=== BRIEF ===
Starting at the line with "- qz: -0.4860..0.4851" and going on through the line with "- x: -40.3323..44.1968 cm", reproduce each line in the records below exactly and nothing more.

START EXERCISE INPUTS

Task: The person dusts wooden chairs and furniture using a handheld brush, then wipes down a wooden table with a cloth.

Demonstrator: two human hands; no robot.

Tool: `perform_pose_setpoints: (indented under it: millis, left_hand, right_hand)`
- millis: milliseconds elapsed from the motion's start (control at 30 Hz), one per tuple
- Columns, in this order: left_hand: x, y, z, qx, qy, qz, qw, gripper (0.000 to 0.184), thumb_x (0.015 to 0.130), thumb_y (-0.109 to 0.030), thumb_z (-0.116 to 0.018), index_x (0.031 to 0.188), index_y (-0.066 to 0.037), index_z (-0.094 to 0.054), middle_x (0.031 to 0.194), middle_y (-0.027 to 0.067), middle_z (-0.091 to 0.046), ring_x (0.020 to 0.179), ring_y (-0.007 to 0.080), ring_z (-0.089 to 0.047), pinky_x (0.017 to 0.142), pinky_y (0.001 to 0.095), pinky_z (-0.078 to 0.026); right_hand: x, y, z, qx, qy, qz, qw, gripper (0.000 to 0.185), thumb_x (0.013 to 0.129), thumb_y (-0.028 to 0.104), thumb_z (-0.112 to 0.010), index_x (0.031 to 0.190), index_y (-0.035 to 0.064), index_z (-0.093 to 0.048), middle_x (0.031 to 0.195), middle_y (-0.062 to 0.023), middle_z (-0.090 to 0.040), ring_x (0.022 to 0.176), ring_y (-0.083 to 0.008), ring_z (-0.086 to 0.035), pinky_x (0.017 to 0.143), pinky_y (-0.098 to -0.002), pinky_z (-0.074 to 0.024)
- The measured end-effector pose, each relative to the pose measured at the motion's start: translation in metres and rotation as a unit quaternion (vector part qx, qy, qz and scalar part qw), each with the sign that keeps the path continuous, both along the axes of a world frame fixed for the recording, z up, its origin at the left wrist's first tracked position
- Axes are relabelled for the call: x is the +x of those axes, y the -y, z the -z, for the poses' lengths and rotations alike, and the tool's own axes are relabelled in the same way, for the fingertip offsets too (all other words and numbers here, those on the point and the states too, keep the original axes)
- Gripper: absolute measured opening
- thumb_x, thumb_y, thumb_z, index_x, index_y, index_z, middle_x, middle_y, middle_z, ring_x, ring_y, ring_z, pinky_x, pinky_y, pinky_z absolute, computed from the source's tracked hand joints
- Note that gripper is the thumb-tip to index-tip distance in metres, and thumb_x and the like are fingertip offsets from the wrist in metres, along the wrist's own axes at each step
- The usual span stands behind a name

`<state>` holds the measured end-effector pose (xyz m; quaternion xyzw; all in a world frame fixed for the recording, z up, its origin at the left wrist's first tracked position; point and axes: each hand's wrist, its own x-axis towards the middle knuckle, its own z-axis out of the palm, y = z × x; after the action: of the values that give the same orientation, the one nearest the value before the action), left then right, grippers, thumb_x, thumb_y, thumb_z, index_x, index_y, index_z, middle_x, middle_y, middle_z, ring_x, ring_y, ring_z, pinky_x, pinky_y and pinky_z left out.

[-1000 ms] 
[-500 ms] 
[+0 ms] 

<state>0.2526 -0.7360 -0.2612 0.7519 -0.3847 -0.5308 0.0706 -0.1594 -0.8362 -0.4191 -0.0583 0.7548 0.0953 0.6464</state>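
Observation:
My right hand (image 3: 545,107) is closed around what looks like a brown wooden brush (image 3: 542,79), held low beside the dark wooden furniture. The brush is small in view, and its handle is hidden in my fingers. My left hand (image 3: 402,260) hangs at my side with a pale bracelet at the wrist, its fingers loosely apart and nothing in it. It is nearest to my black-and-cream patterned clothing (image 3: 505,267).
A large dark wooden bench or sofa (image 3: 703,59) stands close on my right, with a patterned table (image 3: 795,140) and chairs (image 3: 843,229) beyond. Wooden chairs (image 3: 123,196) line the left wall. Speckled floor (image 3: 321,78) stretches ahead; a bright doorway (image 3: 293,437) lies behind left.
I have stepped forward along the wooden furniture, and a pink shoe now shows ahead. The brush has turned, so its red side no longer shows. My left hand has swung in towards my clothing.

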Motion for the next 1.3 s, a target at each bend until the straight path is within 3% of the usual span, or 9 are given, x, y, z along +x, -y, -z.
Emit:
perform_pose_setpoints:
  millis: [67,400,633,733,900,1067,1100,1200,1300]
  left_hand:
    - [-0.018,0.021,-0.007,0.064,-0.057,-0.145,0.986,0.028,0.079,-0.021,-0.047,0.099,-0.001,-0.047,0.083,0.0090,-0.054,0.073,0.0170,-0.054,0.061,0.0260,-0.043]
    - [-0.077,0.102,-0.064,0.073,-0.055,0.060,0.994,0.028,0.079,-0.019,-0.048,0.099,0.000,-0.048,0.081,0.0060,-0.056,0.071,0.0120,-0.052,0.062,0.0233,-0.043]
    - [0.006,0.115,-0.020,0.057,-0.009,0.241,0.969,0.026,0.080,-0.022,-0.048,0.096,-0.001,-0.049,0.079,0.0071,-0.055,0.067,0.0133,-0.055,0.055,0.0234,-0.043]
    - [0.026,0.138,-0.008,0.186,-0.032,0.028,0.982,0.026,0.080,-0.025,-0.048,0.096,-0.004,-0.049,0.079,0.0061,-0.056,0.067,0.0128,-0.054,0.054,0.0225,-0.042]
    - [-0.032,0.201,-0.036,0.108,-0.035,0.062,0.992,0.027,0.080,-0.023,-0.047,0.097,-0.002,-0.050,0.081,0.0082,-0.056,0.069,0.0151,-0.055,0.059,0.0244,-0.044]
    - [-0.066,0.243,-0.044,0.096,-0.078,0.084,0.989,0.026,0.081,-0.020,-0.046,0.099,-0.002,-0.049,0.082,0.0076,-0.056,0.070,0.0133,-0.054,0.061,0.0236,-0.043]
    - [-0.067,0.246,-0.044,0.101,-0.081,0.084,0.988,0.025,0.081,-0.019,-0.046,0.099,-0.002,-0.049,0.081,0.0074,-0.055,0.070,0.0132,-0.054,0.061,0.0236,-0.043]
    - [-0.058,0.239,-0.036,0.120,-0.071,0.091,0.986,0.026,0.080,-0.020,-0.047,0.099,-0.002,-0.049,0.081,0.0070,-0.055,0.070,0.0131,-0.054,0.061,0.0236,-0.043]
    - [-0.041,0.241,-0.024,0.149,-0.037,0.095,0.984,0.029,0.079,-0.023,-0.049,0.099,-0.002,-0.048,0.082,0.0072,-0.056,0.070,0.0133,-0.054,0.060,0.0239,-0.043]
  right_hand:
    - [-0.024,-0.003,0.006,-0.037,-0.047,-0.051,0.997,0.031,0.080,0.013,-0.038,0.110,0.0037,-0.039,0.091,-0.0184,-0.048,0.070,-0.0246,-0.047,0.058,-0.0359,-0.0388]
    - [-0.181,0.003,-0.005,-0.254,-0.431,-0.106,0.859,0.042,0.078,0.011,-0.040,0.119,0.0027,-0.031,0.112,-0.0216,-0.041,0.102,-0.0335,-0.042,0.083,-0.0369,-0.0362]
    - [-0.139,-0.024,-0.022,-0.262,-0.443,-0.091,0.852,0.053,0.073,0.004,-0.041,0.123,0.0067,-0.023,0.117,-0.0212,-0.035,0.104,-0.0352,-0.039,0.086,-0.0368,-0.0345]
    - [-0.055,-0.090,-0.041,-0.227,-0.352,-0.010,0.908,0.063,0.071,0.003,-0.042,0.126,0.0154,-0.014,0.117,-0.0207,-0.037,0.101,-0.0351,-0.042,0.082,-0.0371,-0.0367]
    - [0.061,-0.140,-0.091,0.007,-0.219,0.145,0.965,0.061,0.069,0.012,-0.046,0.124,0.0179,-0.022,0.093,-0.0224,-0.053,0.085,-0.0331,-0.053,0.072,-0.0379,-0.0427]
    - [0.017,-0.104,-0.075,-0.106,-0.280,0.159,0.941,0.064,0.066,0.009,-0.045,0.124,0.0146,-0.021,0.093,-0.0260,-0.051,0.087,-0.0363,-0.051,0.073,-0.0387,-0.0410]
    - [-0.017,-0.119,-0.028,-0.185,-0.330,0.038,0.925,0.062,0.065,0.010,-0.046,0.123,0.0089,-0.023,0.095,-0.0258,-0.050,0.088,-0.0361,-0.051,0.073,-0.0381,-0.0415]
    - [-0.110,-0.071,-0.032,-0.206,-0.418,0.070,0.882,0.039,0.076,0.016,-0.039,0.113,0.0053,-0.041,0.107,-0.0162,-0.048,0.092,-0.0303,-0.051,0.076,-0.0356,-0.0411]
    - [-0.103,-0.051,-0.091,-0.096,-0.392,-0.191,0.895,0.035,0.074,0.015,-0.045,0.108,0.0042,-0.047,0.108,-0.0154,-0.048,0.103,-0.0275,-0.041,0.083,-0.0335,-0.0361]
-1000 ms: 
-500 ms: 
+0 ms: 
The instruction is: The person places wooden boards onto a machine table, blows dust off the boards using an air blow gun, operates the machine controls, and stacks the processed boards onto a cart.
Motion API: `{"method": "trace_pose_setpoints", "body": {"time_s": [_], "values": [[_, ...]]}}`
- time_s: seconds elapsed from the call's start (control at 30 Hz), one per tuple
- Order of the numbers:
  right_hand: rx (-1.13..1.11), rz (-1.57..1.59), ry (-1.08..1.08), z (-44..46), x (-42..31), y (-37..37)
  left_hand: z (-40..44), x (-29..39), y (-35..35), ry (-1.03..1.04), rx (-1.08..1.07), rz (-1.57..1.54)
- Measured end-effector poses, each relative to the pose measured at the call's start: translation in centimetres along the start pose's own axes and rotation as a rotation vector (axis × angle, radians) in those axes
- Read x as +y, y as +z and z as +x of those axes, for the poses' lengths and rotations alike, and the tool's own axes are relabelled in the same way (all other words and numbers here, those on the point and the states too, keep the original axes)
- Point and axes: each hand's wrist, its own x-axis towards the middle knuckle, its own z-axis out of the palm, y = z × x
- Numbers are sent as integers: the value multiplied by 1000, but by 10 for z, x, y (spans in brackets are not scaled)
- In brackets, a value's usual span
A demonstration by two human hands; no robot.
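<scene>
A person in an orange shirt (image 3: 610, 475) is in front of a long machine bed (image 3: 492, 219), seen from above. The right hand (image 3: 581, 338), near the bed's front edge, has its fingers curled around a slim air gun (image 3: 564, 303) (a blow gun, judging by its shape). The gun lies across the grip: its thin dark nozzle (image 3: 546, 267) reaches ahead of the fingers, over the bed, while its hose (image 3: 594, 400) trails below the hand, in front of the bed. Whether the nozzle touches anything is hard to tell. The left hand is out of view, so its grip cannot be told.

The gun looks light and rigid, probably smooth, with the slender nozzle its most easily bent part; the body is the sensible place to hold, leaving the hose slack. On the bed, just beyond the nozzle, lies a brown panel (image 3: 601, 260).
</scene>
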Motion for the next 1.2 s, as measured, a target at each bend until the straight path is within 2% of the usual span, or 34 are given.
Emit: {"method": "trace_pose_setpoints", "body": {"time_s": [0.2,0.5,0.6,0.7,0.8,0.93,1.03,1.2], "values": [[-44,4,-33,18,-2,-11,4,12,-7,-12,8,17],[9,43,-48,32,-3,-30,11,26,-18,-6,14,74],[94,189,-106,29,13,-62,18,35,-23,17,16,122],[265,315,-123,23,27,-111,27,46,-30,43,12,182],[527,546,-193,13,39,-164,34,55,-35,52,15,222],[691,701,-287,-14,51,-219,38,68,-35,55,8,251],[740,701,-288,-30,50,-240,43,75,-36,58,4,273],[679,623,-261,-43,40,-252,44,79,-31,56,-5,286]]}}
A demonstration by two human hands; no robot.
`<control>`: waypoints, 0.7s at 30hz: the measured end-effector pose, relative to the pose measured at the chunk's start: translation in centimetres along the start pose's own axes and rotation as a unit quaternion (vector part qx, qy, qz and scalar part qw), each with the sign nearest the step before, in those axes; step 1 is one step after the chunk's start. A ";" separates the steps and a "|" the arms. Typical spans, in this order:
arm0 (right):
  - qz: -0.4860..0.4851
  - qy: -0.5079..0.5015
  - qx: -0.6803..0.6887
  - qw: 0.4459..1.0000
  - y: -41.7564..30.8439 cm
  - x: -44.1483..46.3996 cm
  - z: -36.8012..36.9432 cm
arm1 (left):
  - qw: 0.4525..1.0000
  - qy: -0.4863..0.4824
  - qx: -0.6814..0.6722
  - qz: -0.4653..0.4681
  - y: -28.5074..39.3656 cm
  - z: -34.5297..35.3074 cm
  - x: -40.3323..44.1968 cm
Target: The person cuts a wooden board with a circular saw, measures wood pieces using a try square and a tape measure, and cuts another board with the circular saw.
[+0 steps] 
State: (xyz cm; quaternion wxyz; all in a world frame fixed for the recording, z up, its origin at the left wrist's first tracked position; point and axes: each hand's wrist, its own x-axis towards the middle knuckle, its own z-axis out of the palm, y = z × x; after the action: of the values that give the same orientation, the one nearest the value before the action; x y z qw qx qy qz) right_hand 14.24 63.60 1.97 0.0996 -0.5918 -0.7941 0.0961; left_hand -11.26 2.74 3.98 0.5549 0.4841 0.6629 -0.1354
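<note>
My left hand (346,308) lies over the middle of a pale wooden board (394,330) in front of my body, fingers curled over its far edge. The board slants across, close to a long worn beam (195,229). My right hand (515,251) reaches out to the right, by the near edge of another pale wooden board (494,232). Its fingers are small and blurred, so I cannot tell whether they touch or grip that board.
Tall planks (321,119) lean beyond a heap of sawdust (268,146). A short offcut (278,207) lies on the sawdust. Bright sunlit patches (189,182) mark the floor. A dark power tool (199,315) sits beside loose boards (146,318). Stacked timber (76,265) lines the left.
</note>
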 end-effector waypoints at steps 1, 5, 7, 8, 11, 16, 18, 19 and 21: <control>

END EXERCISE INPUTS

=== SOLVED EXERCISE ===
  - qz: -0.4860..0.4851
  - qy: -0.5079..0.5015
  - qx: -0.6803..0.6887
  - qw: 0.4459..1.0000
  - y: -41.7564..30.8439 cm
  - x: -44.1483..46.3996 cm
  - z: -36.8012..36.9432 cm
arm1 (left):
  - qw: 0.4525..1.0000
  - qy: -0.4863..0.4824
  - qx: -0.6814..0.6722
  - qz: -0.4653..0.4681
  - y: -28.5074..39.3656 cm
  - z: -34.5297..35.3074 cm
  - x: -40.3323..44.1968 cm

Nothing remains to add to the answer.